Physician behaviour was not modified, and analysis of potential cardiologist-related effects also showed no effect, which supports the absence of a cluster effect. Secondary prevention in cardiac diseases has evolved since the study was performed and standards have changed. However, there is little reason to expect these kinds of programs to be more or less effective as guidelines evolve. The patient-directed component would still have the same goals when patient education and adherence to therapy are the main issues.
There are significant limitations to using patient-reported adherence to therapy data – some patients are reluctant to admit to failure to take medications as prescribed. However, the data remain consistent with a small, positive effect in adherence with some prescriptions in the intervention group.

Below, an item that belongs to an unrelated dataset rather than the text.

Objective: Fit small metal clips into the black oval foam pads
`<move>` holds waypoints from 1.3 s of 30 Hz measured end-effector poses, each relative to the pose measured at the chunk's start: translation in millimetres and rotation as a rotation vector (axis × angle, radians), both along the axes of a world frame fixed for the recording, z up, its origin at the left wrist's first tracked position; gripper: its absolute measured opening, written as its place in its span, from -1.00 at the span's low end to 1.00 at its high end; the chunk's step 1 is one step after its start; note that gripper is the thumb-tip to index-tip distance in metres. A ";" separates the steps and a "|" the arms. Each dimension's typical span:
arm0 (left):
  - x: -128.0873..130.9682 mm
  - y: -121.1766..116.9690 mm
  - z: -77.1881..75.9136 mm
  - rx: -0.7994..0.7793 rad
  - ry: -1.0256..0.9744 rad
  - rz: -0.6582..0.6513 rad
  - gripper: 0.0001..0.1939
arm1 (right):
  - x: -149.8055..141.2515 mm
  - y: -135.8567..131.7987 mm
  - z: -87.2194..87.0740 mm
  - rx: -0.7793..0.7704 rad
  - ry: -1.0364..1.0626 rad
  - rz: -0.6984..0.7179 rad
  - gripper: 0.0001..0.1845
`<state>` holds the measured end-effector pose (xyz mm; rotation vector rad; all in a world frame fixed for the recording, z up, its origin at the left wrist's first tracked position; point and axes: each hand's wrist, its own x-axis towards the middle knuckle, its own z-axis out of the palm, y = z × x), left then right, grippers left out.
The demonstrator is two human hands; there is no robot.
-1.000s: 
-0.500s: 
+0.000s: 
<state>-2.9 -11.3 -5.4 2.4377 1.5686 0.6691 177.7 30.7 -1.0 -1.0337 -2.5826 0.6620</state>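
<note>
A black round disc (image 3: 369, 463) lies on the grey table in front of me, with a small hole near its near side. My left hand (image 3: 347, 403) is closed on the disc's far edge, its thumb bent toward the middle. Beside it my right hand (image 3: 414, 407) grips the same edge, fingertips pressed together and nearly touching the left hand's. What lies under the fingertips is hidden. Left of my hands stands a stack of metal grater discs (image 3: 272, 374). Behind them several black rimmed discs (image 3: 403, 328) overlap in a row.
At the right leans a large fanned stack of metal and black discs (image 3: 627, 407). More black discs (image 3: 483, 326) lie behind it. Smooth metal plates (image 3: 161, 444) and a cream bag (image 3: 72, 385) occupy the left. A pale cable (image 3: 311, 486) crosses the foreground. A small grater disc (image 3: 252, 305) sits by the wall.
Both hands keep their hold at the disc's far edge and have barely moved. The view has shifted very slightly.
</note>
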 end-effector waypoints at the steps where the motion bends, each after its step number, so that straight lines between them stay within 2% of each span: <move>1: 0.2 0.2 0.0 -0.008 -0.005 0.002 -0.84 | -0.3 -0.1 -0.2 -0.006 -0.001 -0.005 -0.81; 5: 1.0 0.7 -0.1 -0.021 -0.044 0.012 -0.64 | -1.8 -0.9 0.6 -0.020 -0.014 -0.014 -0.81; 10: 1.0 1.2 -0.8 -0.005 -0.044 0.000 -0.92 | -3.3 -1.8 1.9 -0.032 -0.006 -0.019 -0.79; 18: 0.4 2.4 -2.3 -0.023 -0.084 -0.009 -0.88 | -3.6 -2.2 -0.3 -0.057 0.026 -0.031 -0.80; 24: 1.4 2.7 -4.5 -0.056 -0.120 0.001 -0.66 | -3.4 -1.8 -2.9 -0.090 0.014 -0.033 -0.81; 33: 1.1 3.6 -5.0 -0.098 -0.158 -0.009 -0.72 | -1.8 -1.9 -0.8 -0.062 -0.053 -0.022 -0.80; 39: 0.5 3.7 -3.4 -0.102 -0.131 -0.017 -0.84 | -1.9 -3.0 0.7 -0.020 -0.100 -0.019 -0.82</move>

Our results suggest that an intensive program designed to optimize secondary prevention in heart disease was ineffective in improving outcomes in our region in which the standard of care, measured by prescription rates and mortality from acute myocardial infarction, is very high (58). However, the post hoc analysis of our results suggests that there may be an important learning curve in implementing such a program and that improved outcomes may be achievable with a well-trained team. Our results suggest that the environment in which a disease management program is being considered should be carefully evaluated and that it may be best to focus on areas that can be improved to maximize cost-effectiveness. Comprehensive programs in health regions where secondary prevention is not practised according to guidelines may be effective, whereas programs that focus only on specific goals, such as patient adherence to therapy, may suffice where the standard of practice is already high.
FUNDING: Supported by a grant from Merck Frosst Canada.